After my time in the church of Santo Tomas I did some
reading in my guidebook to find a few more answers and didn’t really get them.
What I did, though, is that taking pictures in the church is forbidden, and
only the cofradias are allowed use the front door to the church and stand on
the top steps at the entrance to perform their ceremonies. These rules
apparently are similar to those Mayans used to have in their famous stone
temples in ruined ancient cities, and here non-priestly types are supposed to
use the church’s side entrance. Well, I guess I broke all the rules again. Bad
karma? I just followed along and did what other tourist types were doing.
Chichicastenango’s market is huge and spills well outside
the central market square into the streets for several blocks in each direction .
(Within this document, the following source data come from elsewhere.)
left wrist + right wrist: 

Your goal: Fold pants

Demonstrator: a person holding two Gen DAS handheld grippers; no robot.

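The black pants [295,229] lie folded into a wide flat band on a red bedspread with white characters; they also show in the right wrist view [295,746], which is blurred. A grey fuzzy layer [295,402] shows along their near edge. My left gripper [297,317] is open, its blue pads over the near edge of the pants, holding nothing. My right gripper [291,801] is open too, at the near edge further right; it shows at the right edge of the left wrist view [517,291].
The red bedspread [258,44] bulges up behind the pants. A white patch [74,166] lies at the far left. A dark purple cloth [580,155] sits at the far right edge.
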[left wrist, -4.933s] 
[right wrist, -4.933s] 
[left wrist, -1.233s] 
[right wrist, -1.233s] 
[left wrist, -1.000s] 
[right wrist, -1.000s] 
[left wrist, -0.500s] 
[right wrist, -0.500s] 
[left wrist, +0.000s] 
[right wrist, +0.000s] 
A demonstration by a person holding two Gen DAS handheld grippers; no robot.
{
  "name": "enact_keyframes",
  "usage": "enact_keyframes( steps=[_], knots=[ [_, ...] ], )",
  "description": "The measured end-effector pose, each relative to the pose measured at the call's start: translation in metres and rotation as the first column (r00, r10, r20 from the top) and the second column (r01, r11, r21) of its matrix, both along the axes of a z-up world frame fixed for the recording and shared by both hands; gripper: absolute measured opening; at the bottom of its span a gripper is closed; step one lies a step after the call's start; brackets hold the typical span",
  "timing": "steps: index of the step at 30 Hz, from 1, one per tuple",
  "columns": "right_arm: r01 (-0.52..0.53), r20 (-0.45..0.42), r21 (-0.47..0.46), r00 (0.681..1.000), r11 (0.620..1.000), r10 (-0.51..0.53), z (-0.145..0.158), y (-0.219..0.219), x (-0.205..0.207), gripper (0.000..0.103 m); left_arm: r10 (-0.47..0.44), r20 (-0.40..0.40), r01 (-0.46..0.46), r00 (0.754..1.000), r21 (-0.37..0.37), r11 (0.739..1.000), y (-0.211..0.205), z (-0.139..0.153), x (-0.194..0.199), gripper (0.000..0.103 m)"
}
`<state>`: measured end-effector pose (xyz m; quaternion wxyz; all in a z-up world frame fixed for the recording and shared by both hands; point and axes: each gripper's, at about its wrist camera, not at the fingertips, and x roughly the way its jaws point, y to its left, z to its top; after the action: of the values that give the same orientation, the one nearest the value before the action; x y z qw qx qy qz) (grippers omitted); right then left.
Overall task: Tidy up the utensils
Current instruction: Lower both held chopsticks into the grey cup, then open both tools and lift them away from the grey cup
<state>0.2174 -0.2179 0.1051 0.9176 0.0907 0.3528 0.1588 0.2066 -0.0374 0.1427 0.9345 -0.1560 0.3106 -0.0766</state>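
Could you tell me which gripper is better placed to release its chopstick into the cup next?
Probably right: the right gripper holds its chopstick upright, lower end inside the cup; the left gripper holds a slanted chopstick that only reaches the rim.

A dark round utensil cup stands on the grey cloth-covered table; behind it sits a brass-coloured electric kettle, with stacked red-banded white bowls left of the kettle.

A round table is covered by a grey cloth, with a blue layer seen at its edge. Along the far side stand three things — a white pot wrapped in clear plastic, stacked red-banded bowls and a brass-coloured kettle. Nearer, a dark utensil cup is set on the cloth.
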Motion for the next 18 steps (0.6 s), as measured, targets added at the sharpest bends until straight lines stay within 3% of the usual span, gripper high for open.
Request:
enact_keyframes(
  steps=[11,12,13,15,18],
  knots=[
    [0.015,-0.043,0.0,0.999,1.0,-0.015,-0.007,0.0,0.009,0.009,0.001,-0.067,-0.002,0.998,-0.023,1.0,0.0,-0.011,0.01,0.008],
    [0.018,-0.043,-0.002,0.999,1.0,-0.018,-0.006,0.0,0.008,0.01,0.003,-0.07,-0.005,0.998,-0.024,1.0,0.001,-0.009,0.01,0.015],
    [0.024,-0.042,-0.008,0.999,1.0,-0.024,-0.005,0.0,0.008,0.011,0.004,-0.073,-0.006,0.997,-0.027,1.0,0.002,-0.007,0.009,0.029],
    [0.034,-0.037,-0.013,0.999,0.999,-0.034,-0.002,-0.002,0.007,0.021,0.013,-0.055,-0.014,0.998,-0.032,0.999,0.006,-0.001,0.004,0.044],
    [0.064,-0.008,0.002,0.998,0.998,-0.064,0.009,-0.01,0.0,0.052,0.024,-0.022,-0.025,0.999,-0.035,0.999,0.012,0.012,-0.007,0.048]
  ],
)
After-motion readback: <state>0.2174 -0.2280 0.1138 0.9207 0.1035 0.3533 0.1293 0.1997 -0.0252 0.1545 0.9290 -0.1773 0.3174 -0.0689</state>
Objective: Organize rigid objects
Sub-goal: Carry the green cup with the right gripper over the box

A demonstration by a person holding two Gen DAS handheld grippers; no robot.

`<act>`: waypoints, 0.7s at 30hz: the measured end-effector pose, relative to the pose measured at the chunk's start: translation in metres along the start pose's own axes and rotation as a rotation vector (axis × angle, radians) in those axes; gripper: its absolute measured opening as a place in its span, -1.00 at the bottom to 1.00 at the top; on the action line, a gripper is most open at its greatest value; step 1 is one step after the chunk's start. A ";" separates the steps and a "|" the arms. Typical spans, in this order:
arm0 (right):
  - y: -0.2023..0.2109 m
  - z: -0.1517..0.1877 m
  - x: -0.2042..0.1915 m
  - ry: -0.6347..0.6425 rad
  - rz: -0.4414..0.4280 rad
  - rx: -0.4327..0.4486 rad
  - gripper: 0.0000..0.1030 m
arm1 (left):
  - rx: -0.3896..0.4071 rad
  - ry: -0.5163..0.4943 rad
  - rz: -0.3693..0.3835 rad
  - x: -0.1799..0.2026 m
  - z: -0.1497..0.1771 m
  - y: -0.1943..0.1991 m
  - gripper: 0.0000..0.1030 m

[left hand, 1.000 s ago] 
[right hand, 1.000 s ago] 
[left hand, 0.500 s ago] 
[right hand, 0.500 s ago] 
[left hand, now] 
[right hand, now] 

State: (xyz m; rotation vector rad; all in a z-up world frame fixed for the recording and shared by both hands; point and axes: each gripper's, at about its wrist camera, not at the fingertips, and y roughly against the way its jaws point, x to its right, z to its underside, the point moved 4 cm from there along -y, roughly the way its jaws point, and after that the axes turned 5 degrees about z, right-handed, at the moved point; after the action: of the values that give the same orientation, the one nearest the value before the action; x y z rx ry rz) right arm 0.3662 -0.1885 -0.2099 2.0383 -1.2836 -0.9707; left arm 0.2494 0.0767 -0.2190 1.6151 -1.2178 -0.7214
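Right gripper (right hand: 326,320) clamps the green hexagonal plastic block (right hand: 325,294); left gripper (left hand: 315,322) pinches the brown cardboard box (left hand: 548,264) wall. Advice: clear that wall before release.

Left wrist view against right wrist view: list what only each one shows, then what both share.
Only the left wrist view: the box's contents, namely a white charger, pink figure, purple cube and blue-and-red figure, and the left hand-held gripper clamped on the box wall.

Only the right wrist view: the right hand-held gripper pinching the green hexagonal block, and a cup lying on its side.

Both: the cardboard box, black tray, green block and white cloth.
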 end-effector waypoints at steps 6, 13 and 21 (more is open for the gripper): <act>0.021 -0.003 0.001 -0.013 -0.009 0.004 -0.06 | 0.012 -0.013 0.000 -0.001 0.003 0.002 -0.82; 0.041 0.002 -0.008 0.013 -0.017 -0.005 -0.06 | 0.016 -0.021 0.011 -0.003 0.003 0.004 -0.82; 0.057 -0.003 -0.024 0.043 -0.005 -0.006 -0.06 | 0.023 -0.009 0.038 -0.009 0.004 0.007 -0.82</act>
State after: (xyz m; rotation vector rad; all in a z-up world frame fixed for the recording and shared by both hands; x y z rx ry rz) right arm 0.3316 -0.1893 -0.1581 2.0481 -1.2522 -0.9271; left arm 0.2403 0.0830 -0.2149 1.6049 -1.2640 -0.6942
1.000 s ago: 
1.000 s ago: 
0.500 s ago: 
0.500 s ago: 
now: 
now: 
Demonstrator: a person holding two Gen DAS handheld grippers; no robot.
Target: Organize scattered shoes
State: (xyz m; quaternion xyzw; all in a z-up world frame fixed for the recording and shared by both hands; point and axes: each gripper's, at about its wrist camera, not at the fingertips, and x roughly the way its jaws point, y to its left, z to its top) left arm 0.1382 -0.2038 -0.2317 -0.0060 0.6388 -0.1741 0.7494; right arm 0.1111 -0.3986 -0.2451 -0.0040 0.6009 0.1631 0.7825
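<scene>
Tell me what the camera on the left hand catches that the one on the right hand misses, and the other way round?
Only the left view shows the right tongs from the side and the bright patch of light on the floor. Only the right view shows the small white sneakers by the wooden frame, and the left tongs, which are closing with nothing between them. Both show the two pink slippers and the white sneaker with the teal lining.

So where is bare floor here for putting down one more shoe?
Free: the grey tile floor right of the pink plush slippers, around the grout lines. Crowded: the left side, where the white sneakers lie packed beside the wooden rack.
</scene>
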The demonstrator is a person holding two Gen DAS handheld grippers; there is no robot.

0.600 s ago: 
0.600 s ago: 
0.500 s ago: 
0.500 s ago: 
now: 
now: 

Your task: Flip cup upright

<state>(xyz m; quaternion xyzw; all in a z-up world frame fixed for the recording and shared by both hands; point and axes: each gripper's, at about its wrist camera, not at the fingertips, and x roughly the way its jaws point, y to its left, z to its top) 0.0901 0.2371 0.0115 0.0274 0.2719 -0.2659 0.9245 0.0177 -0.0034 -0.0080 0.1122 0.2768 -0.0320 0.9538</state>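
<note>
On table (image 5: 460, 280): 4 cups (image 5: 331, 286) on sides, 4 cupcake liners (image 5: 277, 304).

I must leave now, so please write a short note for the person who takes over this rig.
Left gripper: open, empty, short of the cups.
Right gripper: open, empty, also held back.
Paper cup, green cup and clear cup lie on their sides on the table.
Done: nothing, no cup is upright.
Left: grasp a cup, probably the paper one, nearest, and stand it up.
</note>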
And despite the concessions to tourist tastes in certain goods, it’s primarily
a market for locals to buy and sell produce, livestock, and all the basic
necessities of life as well as catch up with people from other villages.
Apparently people from each village have a somewhat different traditional
costume, especially worn by women, but it’s hard for an outsider to tell the
difference. It’s just all very colorful. The closest thing I could compare it
to is the big market at Otavalo, Ecuador that is also overwhelmingly indigenous
people and also has a large crafts component for the tourists. Comparing the
two, though, I think Chichicastenango is significantly more traditional and
seemed to me to be especially crowded and chaotic. It’s not very different from
what you’d imagine ancient Mayan city’s market to be like.
I found it so crowded to be quite stifling, especially since
the tarps that are temporarily strung over the walkways between the stalls to
provide mostly shade in the market are in many places set low enough that I had
to duck down much of the time as I was walking through . The local Mayan people
are very short, some of the tiniest I’ve seen anywhere, with few exceeding five
feet and many of the women probably not much more than four feet tall. In
Guatemala I sometimes feel like I’m in Lilliput from Gulliver’s Travels. It
makes me wonder if small size is an evolutionary adaptation to frequent historical
famines and inadequate food supplies or reflects modern protein deficient diets
of current day Mayans. Do Mayan children grow up bigger if they’re fed a
western diet? I don’t know.
A few hours in the crowded market was plenty for me since I
wasn’t in the market for blankets and trinkets. I had lunch at a second floor restaurant
overlooking the mayhem and then found my way back to the area behind Hotel
Santo Tomas where the tourists vans were parked to recover my backpack and find
the van that was heading to my next destination at Quetzaltenango.